Para el agente, una verdadera mala negociación habría ocurrido si hubiera rechazado una propuesta claramente superior y, poco después, hubiera tenido que aceptar una cantidad menor.
También defendió su función como representante: si existe la posibilidad de negociar durante unas semanas para conseguir una cantidad mayor, considera que hacerlo forma parte de su trabajo.
La explicación, sin embargo, no convenció a todos.
Vecenie cuestiona la estrategia
El propio Sam Vecenie, analista que condujo el podcast donde Turner hizo sus declaraciones, respondió con dureza.
Vecenie sostuvo que los agentes también pueden perder negociaciones y que eso forma parte del negocio. Lo que consideró especialmente cuestionable fue que Turner saliera públicamente a defender el resultado en lugar de asumir las críticas.
Para Vecenie, el problema no está únicamente en la duración del contrato, sino en la cantidad.
Su valoración es contundente: considera que Kuminga debería estar cobrando alrededor de 25 millones de dólares por temporada este año.
Desde esa perspectiva, los 13 millones por dos años representan una cifra considerablemente inferior a lo que, en su opinión, corresponde al nivel y al potencial del jugador.
Vecenie incluso manifestó sentir cierta lástima por Kuminga debido a cómo terminó desarrollándose el proceso de agencia libre.
Una negociación que todavía tendrá un segundo capítulo
El principal argumento de Turner es que el acuerdo no debe analizarse como una negociación completamente cerrada.
Los dos años de contrato permiten que Kuminga vuelva al mercado relativamente pronto y tenga otra oportunidad de negociar desde una posición diferente.
Esa posibilidad explica parte de la estrategia del agente.
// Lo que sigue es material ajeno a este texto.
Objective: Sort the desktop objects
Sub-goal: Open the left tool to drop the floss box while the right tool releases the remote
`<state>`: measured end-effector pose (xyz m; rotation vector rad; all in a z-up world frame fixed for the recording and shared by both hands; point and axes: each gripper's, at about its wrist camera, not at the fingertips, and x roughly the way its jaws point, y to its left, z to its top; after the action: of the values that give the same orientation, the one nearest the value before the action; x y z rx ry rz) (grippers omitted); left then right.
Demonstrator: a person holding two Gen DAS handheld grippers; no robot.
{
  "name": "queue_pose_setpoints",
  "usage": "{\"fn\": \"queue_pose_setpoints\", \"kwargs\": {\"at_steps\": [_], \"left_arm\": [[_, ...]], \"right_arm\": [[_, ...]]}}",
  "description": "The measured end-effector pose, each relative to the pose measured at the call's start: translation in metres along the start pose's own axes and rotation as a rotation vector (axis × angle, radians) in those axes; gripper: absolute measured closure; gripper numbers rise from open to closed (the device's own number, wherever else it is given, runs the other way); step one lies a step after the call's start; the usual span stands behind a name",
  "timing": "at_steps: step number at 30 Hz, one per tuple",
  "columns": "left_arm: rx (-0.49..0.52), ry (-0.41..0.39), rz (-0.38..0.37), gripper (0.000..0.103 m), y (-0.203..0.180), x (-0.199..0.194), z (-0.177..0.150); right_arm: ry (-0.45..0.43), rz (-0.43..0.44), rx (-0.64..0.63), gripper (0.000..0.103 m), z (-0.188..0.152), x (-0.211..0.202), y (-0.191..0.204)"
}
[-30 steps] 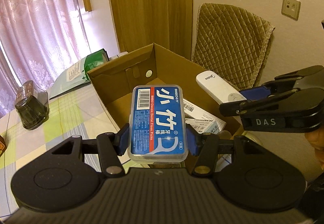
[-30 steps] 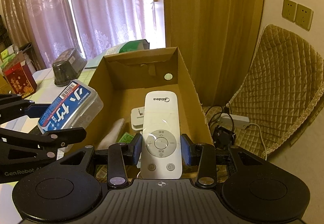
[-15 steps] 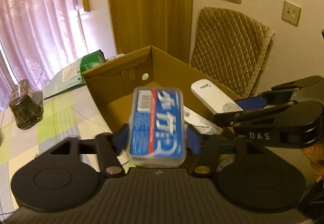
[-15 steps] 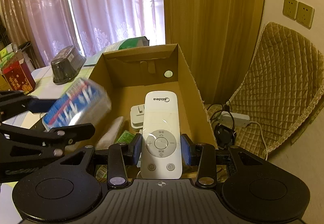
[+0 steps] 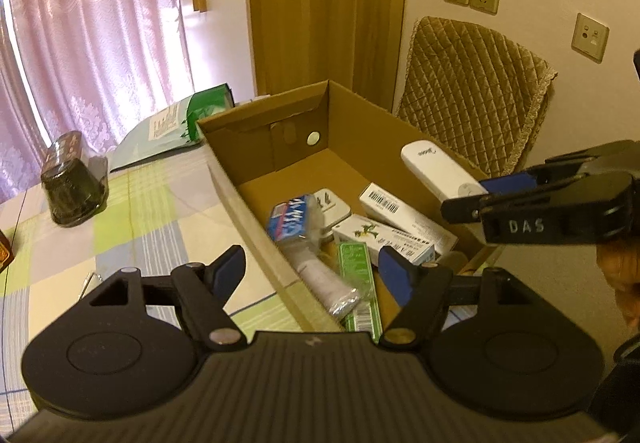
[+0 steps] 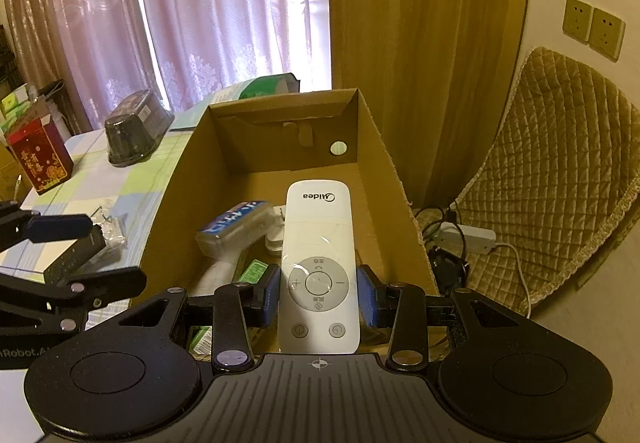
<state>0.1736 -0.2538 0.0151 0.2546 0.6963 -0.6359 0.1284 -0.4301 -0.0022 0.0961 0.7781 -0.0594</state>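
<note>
The blue-and-white floss pick box [image 5: 292, 223] [image 6: 234, 223] lies tilted inside the open cardboard box [image 5: 360, 123] [image 6: 280, 147], on top of other items. Above the carton's near-left edge my left gripper [image 5: 312, 265] [image 6: 108, 253] is open, its fingers spread wide with nothing between them. My right gripper [image 6: 319, 297] [image 5: 480, 193] is shut on a white Midea remote [image 6: 318, 263] [image 5: 436, 171], held over the carton's near right part with its buttons facing up.
The carton also holds white medicine cartons [image 5: 400, 211], a green pack [image 5: 356, 267] and a white roll [image 5: 324, 279]. On the checked tablecloth [image 5: 132, 227] stand a dark plastic container [image 5: 74, 195], a red box [image 6: 40, 159] and a green-white bag [image 5: 176, 127]. A quilted chair [image 6: 560, 179] and power strip [image 6: 464, 235] are right.
My left gripper opened and let go of the floss pick box, which dropped into the carton. The right gripper still holds the remote in about the same place.
</note>
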Motion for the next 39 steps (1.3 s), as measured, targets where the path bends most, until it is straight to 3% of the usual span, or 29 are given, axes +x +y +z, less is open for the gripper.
{"fn": "queue_pose_setpoints", "kwargs": {"at_steps": [24, 39], "left_arm": [[-0.053, 0.014, 0.039, 0.034, 0.019, -0.013, -0.015], [-0.094, 0.036, 0.064, 0.034, 0.034, -0.024, -0.036]], "right_arm": [[-0.035, -0.008, -0.008, 0.063, 0.018, 0.009, 0.014], [-0.023, -0.011, 0.042, 0.061, 0.001, -0.005, 0.009]]}}
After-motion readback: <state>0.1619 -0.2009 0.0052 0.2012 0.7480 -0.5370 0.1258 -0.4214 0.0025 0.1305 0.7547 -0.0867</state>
Pero también implica un riesgo.
Si el jugador tiene una temporada destacada con Minnesota, podría justificar un contrato mucho mayor cuando vuelva a ser elegible para negociar. En ese escenario, la decisión de aceptar solamente dos años podría terminar siendo favorable.
El problema aparecería si su rendimiento no alcanza las expectativas.
Entonces, el contrato de 13 millones podría convertirse en una oportunidad perdida.
Por eso Turner insiste en que todavía no puede hablarse de un fracaso.
El camino de Kuminga hasta Minnesota
La situación contractual de Kuminga se produce después de una temporada marcada por cambios.
El jugador comenzó la campaña 2025-26 con los Golden State Warriors, antes de ser traspasado a los Atlanta Hawks en la fecha límite de cambios de la temporada.
Con Atlanta disputó 36 partidos de temporada regular, en los que promedió:
- 12.2 puntos
- 46.3 % de tiros de campo
- 5.6 rebotes
- 2.3 asistencias
Esas cifras forman parte del contexto que ahora se utiliza para evaluar su nuevo contrato.
Kuminga sigue siendo considerado un jugador con margen para crecer, pero la discusión sobre su valor actual ha quedado inevitablemente ligada a lo que produjo durante la última temporada.
¿Fue una mala negociación?
La respuesta dependerá, en buena medida, de lo que suceda durante los próximos dos años.
Si Kuminga se convierte en una pieza importante de Minnesota y aumenta su producción, el contrato corto puede terminar siendo una decisión inteligente. Le permitiría regresar al mercado con mejores argumentos y negociar desde una posición mucho más fuerte.
Si no consigue dar ese salto, los críticos de Turner tendrán más razones para cuestionar el proceso.
De momento, existen dos interpretaciones enfrentadas.
Turner sostiene que no “perdió” porque todavía no existe una comparación definitiva que demuestre que Kuminga habría conseguido más dinero aceptando otra oferta.
Vecenie, en cambio, considera que la cifra acordada está muy por debajo del valor que debería tener el jugador.
La discusión, por tanto, no terminará con la firma.
Los próximos dos años de Jonathan Kuminga serán los que determinen si los 13 millones de dólares fueron una apuesta estratégica o el resultado de una negociación que dejó dinero sobre la mesa.